=== Section Start ===

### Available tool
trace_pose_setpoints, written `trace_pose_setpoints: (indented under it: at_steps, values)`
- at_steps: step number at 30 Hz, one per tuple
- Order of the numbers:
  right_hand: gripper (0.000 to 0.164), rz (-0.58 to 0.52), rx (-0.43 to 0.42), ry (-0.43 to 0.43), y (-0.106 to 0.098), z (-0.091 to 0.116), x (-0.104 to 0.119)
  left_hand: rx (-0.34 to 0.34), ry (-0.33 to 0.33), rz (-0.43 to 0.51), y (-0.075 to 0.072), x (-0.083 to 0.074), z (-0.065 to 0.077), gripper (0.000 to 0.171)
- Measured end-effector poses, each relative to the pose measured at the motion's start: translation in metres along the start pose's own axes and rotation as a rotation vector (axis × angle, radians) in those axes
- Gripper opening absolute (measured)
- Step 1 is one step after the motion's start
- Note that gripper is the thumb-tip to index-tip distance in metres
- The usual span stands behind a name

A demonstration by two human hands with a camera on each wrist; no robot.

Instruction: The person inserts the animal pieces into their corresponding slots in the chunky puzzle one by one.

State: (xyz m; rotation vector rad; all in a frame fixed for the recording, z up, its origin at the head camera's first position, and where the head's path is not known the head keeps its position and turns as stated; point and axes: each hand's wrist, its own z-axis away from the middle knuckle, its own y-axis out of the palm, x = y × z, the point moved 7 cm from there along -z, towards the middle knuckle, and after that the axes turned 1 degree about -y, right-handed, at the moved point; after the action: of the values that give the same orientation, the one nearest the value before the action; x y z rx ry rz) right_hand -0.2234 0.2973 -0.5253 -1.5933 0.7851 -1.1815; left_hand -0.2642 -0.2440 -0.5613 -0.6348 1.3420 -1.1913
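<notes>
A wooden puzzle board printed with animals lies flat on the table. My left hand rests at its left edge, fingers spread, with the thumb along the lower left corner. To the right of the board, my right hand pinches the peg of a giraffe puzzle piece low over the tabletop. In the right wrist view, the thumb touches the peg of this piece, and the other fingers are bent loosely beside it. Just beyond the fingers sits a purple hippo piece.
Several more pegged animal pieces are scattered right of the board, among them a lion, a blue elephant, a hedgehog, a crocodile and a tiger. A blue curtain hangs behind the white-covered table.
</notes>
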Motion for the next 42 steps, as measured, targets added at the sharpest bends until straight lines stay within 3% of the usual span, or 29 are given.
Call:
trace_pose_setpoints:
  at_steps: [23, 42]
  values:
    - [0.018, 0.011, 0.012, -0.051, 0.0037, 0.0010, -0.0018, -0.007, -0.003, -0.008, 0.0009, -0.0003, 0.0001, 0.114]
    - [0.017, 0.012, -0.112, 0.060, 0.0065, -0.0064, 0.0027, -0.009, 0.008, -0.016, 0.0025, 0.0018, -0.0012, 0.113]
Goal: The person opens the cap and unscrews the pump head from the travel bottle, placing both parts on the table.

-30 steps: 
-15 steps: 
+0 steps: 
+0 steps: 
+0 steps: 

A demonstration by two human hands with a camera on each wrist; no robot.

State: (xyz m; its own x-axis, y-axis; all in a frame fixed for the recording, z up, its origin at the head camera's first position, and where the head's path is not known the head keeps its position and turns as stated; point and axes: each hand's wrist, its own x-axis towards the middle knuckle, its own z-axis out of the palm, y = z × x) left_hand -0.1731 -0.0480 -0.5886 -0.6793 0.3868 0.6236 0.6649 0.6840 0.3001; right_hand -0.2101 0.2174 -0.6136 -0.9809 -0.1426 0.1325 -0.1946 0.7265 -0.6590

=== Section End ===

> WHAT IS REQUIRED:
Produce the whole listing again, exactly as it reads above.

> ANSWER SPACE:
### Available tool
trace_pose_setpoints, written `trace_pose_setpoints: (indented under it: at_steps, values)`
- at_steps: step number at 30 Hz, one per tuple
- Order of the numbers:
  right_hand: gripper (0.000 to 0.164), rz (-0.58 to 0.52), rx (-0.43 to 0.42), ry (-0.43 to 0.43), y (-0.106 to 0.098), z (-0.091 to 0.116), x (-0.104 to 0.119)
  left_hand: rx (-0.34 to 0.34), ry (-0.33 to 0.33), rz (-0.43 to 0.51), y (-0.075 to 0.072), x (-0.083 to 0.074), z (-0.065 to 0.077), gripper (0.000 to 0.171)
- Measured end-effector poses, each relative to the pose measured at the motion's start: translation in metres along the start pose's own axes and rotation as a rotation vector (axis × angle, radians) in those axes
- Gripper opening absolute (measured)
- Step 1 is one step after the motion's start
- Note that gripper is the thumb-tip to index-tip distance in metres
- The usual span stands behind a name

A demonstration by two human hands with a camera on each wrist; no robot.

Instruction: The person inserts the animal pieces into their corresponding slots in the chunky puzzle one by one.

State: (xyz m; rotation vector rad; all in a frame fixed for the recording, z up, its origin at the head camera's first position, and where the head's path is not known the head keeps its position and turns as stated; point and axes: each hand's wrist, its own z-axis away from the middle knuckle, its own y-axis out of the palm, x = y × z, the point moved 7 cm from there along -z, towards the middle knuckle, and after that the axes turned 1 degree about -y, right-handed, at the moved point; after the action: of the values that give the same orientation, the one nearest the value before the action; x y z rx ry rz) right_hand -0.2234 0.2973 -0.5253 -1.5933 0.7851 -1.1815; left_hand -0.2642 -0.2440 -0.5613 -0.6348 1.3420 -1.1913
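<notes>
A wooden puzzle board printed with animals lies flat on the table. My left hand rests at its left edge, fingers spread, with the thumb along the lower left corner. To the right of the board, my right hand pinches the peg of a giraffe puzzle piece low over the tabletop. In the right wrist view, the thumb touches the peg of this piece, and the other fingers are bent loosely beside it. Just beyond the fingers sits a purple hippo piece.
Several more pegged animal pieces are scattered right of the board, among them a lion, a blue elephant, a hedgehog, a crocodile and a tiger. A blue curtain hangs behind the white-covered table.
</notes>
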Motion for the next 42 steps, as measured, targets added at the sharpest bends until straight lines stay within 3% of the usual span, or 29 are given.
Call:
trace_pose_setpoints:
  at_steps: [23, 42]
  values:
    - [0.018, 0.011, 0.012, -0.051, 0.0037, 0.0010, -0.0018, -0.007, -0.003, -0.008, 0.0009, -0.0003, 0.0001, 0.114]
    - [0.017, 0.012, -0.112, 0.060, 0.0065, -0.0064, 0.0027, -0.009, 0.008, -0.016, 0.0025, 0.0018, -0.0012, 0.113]
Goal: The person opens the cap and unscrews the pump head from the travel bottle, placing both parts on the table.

-30 steps: 
-15 steps: 
+0 steps: 
+0 steps: 
+0 steps: 

A demonstration by two human hands with a camera on each wrist; no robot.

State: (xyz m; its own x-axis, y-axis; all in a frame fixed for the recording, z up, its origin at the head camera's first position, and where the head's path is not known the head keeps its position and turns as stated; point and axes: each hand's wrist, its own x-axis towards the middle knuckle, its own z-axis out of the palm, y = z × x) left_hand -0.1731 -0.0480 -0.5886 -0.6793 0.3868 0.6236 0.6649 0.6840 0.3001; right_hand -0.2101 0.2174 -0.6136 -0.9809 -0.1426 0.1325 -0.1946 0.7265 -0.6590

There is no more output to give.